Task directions
Show, in full, each line of the data that contains "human".

Task input
"""
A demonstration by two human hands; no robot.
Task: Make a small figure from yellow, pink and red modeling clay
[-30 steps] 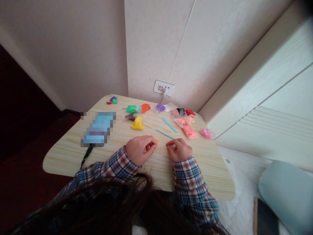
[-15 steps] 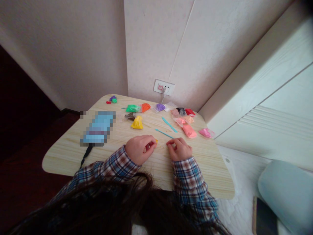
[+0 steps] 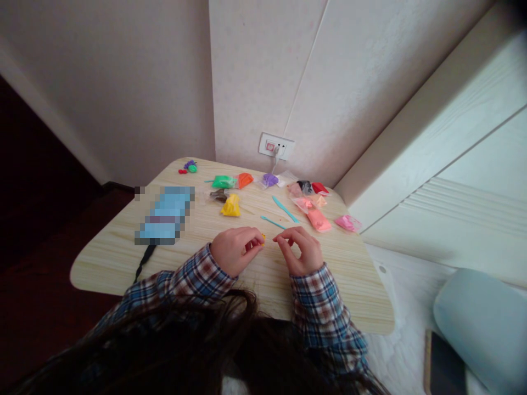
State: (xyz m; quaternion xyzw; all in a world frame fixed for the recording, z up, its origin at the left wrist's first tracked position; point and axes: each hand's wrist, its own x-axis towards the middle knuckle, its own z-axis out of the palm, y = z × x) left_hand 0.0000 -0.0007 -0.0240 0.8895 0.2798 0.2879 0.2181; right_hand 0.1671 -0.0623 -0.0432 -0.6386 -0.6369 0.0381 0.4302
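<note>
My left hand (image 3: 235,249) rests on the light wooden table (image 3: 123,249) with its fingers curled, and a small yellow piece of clay (image 3: 263,237) shows at its fingertips. My right hand (image 3: 298,250) hovers just to the right, thumb and forefinger pinched together near the yellow piece; whatever is between them is too small to make out. Both sleeves are plaid. A thin teal modelling tool (image 3: 272,222) lies just beyond my hands, and a wider teal tool (image 3: 285,209) lies behind it.
Small bags of coloured clay lie along the far edge: green (image 3: 223,181), orange (image 3: 245,180), yellow (image 3: 231,206), purple (image 3: 270,179), pink (image 3: 347,223). A blurred blue object (image 3: 164,214) sits at the left. A wall socket (image 3: 276,147) is behind; a white cabinet (image 3: 453,164) stands right.
My right hand has lifted off the table and moved slightly left toward the yellow piece, its fingers now pinched. The left hand has stayed put.
</note>
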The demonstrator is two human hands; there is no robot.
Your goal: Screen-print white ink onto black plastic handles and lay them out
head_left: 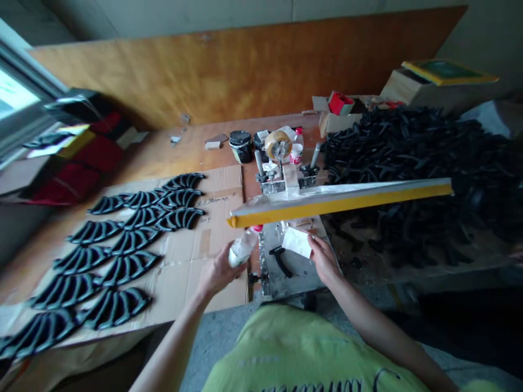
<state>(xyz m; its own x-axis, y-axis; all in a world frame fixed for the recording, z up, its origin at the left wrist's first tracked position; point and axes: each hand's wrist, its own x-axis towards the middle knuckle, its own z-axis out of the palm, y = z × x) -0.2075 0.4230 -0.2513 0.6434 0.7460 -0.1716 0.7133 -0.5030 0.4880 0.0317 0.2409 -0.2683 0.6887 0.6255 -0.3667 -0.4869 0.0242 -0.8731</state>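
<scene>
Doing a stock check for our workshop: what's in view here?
fan-shaped black moulded pieces: over a dozen, black, in rows on cardboard
flat cardboard sheet: one, brown, left
heap of moulded pieces: many, black, right
long yellow-edged bar: one, yellow, across centre
lidded tin: one, black, far bench
tape roll: one, tan, beside tin
black-handled tool: one, black, on metal plate
left hand: holding transparent plastic bottle
right hand: holding white sheet

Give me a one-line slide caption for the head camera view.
Left hand holds a plastic bottle, right hand a white sheet, beneath a raised yellow-edged screen-printing frame.
</scene>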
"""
Task solution
A demonstration by two human hands; no robot.
The demonstrator is two human hands; there is no robot.

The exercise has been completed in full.